> _Task instructions_: The entries below hold a line with "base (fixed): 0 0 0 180" and a line with "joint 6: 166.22". Return those lines and all that lie between them, exactly and only.

> _Information_:
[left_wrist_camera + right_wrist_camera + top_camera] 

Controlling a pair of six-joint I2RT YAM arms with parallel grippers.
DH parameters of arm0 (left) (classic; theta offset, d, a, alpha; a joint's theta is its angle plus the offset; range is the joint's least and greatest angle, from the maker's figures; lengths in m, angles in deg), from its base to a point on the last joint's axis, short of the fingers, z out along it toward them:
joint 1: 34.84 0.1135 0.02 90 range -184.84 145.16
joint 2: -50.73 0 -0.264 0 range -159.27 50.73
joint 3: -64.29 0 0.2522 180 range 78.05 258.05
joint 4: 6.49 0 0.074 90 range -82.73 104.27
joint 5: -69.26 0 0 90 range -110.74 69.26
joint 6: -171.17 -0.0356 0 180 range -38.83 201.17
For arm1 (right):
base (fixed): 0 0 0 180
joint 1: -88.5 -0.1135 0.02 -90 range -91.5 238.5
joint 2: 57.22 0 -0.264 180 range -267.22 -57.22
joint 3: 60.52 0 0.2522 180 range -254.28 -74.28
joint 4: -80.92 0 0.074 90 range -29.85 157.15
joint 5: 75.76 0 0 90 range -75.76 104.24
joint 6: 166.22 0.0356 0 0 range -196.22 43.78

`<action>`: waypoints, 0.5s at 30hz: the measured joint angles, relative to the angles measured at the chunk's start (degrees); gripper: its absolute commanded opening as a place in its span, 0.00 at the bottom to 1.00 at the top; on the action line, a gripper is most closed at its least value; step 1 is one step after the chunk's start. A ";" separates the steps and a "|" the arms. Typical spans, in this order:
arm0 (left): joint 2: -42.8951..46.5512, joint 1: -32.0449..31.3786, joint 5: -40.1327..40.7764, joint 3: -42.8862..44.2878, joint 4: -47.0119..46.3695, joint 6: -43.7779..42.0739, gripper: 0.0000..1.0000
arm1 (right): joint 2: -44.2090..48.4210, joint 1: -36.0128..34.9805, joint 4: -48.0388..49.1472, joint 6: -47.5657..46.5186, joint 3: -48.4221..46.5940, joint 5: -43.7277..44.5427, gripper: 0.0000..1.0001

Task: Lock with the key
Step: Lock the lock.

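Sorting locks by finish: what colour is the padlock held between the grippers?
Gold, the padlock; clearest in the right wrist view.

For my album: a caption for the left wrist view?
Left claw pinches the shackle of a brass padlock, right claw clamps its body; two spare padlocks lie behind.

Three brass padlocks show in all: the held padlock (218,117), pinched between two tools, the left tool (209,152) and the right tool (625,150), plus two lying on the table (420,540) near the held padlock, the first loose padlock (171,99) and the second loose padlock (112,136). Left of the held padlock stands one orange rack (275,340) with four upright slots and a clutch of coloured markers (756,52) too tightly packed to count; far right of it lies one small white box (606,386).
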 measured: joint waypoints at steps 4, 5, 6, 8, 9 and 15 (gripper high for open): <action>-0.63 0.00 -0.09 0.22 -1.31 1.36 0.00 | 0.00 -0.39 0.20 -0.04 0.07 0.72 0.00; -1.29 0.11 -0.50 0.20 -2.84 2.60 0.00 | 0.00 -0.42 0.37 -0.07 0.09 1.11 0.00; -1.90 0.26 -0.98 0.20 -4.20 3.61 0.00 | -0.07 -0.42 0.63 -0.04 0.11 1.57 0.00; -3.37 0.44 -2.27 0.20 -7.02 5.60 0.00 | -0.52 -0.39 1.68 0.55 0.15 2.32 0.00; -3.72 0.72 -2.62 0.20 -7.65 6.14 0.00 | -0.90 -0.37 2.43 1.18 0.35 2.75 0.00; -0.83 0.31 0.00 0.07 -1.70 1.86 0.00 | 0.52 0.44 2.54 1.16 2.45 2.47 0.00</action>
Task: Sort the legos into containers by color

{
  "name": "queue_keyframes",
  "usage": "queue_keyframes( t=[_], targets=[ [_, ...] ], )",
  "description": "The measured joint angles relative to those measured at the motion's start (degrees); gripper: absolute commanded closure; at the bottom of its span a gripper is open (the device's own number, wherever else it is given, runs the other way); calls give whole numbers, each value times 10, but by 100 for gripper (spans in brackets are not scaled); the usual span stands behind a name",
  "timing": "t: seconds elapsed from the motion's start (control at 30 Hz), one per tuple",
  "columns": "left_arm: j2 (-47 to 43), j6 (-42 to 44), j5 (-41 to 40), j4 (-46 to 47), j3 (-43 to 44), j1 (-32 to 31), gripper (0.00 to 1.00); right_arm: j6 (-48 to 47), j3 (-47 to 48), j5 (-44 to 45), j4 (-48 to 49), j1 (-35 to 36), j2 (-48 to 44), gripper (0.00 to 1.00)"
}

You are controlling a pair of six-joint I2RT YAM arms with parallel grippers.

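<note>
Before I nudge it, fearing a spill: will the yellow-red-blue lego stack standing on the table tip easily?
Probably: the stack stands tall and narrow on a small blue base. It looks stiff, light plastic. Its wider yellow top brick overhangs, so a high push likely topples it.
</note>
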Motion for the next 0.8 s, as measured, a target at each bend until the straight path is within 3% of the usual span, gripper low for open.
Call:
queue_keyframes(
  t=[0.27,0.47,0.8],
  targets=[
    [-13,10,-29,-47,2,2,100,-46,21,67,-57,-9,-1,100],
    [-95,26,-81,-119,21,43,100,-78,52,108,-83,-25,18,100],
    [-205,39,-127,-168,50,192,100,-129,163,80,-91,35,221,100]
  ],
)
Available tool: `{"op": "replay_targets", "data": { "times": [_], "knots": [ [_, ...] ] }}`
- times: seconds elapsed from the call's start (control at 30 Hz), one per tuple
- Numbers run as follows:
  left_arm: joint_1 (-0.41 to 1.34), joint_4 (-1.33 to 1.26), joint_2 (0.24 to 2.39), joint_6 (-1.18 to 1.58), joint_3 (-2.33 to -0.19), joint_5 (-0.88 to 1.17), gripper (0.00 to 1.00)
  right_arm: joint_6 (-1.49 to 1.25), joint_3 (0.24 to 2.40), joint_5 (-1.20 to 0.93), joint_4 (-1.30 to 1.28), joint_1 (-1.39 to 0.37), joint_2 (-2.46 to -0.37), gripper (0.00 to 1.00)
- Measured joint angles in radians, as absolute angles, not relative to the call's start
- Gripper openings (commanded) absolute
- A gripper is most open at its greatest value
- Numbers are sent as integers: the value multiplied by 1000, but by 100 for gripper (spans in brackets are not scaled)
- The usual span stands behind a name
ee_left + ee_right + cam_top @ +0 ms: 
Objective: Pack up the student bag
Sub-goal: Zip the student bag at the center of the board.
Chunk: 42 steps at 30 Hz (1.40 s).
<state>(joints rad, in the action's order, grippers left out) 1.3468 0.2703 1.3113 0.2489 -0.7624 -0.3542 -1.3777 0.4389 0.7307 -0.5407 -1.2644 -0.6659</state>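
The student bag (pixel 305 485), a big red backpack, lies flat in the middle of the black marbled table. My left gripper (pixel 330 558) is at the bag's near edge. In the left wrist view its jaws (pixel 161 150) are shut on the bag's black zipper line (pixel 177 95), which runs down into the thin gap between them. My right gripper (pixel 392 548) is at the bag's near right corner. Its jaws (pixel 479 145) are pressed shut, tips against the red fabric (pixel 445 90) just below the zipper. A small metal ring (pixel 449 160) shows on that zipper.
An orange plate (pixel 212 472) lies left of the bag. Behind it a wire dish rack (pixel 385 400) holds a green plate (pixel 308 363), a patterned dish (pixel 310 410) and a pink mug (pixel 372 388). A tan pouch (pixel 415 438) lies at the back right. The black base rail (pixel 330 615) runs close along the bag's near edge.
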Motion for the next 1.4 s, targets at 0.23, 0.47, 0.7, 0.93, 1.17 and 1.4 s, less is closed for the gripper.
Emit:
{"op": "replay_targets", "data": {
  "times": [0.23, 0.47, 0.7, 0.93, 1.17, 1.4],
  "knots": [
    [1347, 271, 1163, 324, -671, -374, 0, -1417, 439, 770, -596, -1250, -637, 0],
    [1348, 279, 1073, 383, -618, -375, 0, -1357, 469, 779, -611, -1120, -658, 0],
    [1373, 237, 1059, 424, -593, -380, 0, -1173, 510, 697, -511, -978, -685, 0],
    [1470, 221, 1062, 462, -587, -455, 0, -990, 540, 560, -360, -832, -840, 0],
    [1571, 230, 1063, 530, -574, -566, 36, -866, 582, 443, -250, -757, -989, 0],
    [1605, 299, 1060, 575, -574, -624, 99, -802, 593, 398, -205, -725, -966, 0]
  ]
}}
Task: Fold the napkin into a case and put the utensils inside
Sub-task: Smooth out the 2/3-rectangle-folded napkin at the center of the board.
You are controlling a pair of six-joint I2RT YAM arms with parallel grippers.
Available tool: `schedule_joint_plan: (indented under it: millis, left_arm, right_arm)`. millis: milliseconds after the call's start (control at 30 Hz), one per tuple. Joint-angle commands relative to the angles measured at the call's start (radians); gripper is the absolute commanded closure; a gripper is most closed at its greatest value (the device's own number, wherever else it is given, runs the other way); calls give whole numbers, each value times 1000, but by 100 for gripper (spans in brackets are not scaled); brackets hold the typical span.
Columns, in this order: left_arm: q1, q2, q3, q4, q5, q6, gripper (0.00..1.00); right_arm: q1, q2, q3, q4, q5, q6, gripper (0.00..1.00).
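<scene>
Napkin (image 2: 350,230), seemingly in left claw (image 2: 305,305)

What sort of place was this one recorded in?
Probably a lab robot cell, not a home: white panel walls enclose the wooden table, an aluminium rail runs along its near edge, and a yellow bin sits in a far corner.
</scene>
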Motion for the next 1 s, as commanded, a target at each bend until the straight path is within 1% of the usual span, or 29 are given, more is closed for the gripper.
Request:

> _Reply to the exercise_:
base (fixed): 0 0 0 180
joint 1: -88.5 -0.1135 0.02 -90 range -91.5 238.5
joint 2: 57.22 0 -0.264 180 range -267.22 -57.22
joint 3: 60.52 0 0.2522 180 range -254.28 -74.28
joint 4: -80.92 0 0.074 90 range -29.85 157.15
joint 5: 75.76 0 0 90 range -75.76 104.24
joint 6: 166.22 0.0356 0 0 range -196.22 43.78

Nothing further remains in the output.